The expected result is an exact restatement of the data, free of pictures.

-- -- --

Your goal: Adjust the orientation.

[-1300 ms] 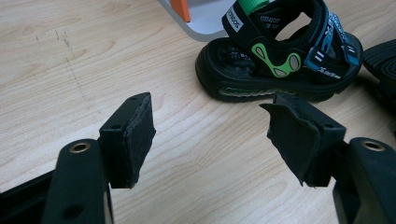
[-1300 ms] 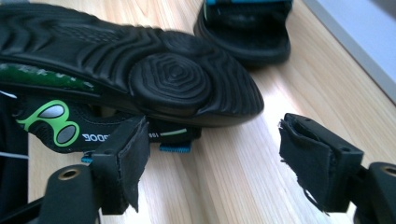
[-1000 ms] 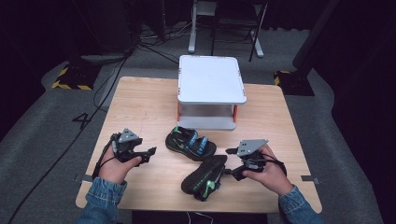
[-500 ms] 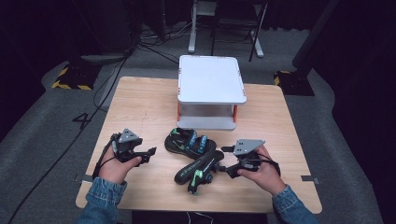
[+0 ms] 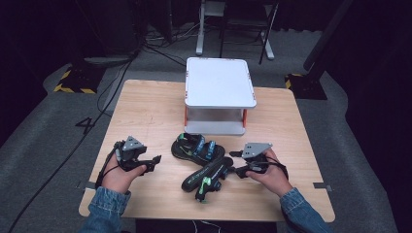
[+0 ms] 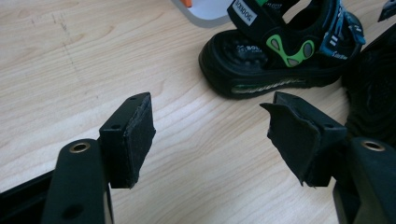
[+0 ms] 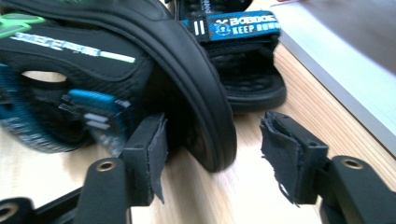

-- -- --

TASK RESULT:
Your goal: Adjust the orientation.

[-1300 ms] 
[-1300 ms] 
[-1000 ms] 
[-500 ms] 
[+0 ms] 
[+0 ms] 
[+0 ms] 

The answer has been fully written out.